Anyway, for this project I wanted to look at the idea of glitch as randomness. I selected an assortment of ten samples from Freesound.org, simply picking the first ones I saw that had a Creative Commons 0 license (which, unless I’m wrong, means you can do whatever you like with the sounds). I made an arrangement using the sounds – some of them were musical, some were pretty much just sound effects or random recordings – and then set about it with various VST’s. I tried to pick settings for these somewhat randomly as well, rather than having a specific idea in mind.

In case anyone is interested in using the same kind of method, plugins I used included:
Dmitry Sches - Tantra
Glitchmachines - various plugins
Audiority - Grainspace
Audio Damage - Discord4 and Replicant2

Once it was suitably glitchy, I added a little mastering work to polish the piece – for this I used Waves IMPusher and iZotope Ozone 8 with Joey Sturgis Tones Finality Advanced to prevent any clipping.

I forgot to mention that the track title and artwork were generated randomly too, using the rather nifty http://idm.wjt.me.uk/

Slightly off topic, but did anyone else (perhaps using a Gmail account) have trouble signing up for this site? It took me a couple of days before the account activation link came through, and even then I had to click the resend button a few times.

6 Likes

This is utterly GORGEOUS!

1 Like

The playlist is now rolling:

https://soundcloud.com/disquiet/sets/disquiet-junto-project-0349

4 Likes

https://soundcloud.com/suss-musik/shredder-disquiet0349

Shredder 1.0 is an “alternative web browser” developed in 1998 by artist Mark Lanier. It remains live and online today, even twenty (!) years after launch. You can try it out at https://www.potatoland.org/shredder/.

The application works by passing a website’s source code through a rudimentary Perl script, which then rearranges the visual elements into a two-dimensional pile of abstracted screen fragments. The effect resembles a screenshot sliced into tiny pieces and thrown all over the floor, not unlike the random chaos of a Jackson Pollack painting. “My works are not objects but interfaces,” Lanier wrote in 2001. “By interacting with the work, the visitors shape the piece, causing it to change and evolve in unpredictable ways.”

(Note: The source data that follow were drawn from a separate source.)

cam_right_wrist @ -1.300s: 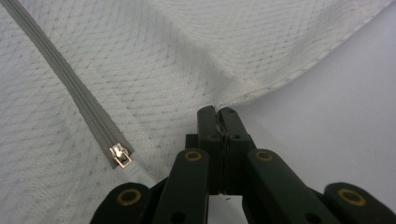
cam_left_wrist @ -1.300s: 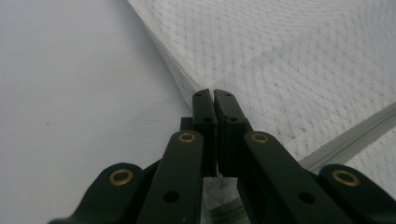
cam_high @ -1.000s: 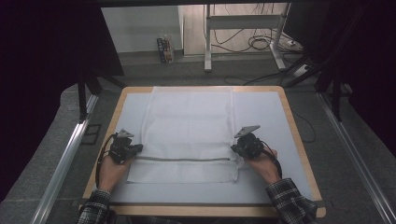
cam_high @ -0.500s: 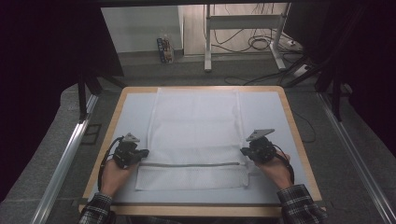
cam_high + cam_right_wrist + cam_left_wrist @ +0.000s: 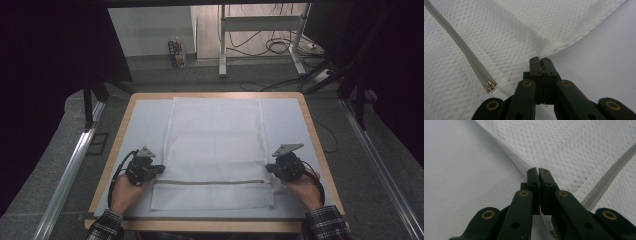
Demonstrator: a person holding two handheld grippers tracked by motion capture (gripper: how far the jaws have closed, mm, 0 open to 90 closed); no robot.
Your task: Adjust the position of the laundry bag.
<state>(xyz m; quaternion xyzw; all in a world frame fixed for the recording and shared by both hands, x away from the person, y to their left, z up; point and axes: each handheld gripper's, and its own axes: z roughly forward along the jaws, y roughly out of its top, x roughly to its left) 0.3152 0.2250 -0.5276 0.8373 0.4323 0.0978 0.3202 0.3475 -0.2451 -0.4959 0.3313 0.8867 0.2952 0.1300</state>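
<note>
Mesh bag [image 5: 215, 150] lies flat on the white table cover [image 5: 145, 120], zipper [image 5: 215, 181] near my side. My left gripper [image 5: 159, 169] and right gripper [image 5: 269, 168] each clench a side edge of it.

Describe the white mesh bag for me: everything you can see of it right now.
The mesh bag is white, net-like fabric, a flat rectangle spread lengthwise down the middle of the table. A grey zipper runs across it near the person's end, closed as far as it shows, its metal end by the right edge. Faint creases cross the upper part. The left gripper pinches its left edge and the right gripper its right edge, both shut on the fabric, lifting the edges slightly.
</note>
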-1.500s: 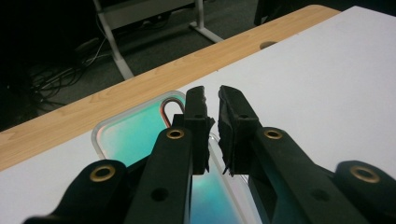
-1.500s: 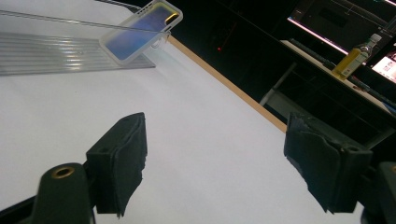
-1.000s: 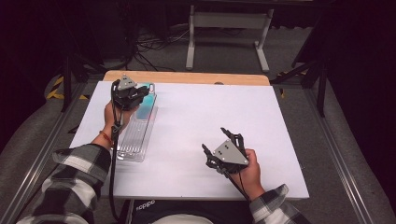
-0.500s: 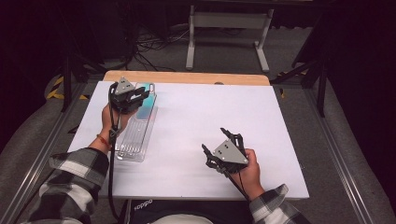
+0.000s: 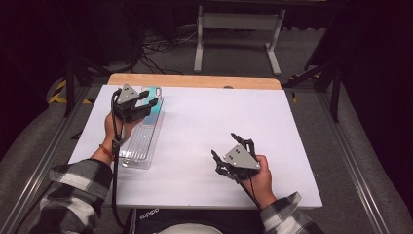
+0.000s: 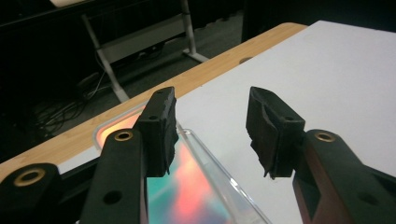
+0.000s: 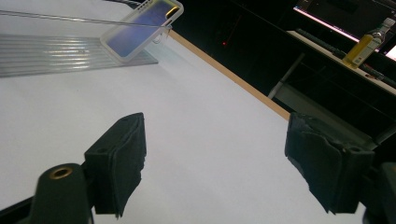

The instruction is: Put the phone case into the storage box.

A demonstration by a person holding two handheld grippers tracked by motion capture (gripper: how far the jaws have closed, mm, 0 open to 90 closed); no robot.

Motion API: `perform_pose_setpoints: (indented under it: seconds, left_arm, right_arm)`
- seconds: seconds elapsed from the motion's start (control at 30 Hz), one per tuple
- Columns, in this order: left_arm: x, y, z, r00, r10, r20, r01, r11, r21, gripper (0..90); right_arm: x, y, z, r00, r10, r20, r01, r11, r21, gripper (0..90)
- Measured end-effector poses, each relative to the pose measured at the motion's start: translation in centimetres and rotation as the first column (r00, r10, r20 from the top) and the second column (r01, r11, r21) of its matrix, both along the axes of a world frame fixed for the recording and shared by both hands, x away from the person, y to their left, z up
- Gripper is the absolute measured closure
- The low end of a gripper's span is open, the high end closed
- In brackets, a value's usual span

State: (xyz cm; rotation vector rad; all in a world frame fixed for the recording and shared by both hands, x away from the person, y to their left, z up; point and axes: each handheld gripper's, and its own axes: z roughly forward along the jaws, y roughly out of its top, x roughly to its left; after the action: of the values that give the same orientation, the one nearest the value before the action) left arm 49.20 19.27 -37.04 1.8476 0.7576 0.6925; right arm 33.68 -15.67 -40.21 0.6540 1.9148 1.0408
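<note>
Phone [image 7: 140, 29] on clear tray [image 7: 56, 56]

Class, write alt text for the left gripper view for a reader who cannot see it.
Two black fingers of the left gripper stand apart with nothing between them, having just been opening, above a phone with a glowing screen in a clear tray. A white table lies beyond.

Left gripper [image 5: 146, 104]: black body, grey three-cornered plate on top, black cable trailing down past the wrist. Jaws black with ragged dark pads; brass-coloured rivets at the arm pivots, small holes in the links. Orange band on the left wrist. Right gripper [image 5: 233, 146]: same build, grey plate with small dark screw holes, black cable running under the hand. Both sleeves black-and-white plaid, cuffs at the wrists.
</note>
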Motion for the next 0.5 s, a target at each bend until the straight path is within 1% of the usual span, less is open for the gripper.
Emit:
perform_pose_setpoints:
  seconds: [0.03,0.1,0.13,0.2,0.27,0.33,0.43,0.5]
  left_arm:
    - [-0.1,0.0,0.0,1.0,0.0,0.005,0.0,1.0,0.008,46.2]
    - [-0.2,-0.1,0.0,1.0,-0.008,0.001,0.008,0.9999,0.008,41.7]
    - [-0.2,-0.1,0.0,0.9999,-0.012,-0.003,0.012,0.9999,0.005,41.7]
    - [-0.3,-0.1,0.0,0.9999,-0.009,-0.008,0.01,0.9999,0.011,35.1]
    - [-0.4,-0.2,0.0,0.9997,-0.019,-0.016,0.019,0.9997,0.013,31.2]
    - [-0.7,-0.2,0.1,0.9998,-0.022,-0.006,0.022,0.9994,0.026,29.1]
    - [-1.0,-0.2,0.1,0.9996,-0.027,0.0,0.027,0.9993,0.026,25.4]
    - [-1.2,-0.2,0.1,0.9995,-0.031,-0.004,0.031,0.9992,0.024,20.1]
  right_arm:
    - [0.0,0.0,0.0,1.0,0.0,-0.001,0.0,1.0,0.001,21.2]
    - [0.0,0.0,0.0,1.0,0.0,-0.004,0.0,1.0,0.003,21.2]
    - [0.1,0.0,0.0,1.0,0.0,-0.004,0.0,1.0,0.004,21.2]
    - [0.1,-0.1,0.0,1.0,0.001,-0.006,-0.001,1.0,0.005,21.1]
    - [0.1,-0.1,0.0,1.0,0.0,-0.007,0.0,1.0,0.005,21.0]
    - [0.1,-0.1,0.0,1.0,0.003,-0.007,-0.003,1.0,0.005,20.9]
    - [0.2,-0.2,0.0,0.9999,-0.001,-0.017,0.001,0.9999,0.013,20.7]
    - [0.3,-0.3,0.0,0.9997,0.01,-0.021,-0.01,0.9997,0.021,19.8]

In his book Why Things Break, author Mark. E. Eberhart describes how “for almost everyone, the word ‘structure’ evokes a strong visual.” Lanier’s approach turns this definition on its head by forcing us to visualize the lack of structure, or at least to contemplate a structure whose components are always in fluctuation.

A glitch, then, might be defined in digital terms as the identifiable break in which computerized output (graphics, text, etc.) experiences a change in structure. “Into the computer goes the question,” writes Eberhart, “and out comes a total change in entropy.”

For this weird piece, Suss Müsik sought to recreate a change in entropy through sound. Random musical phrases were played on piano, organ, electric guitar, fake woodwinds and percussion. These recordings were refactored and split using a digital delay pedal, then resequenced to 8-track as a single audio pane.

The piece is titled Shredder. The image is the Suss Müsik website run through the Shedder algorithm.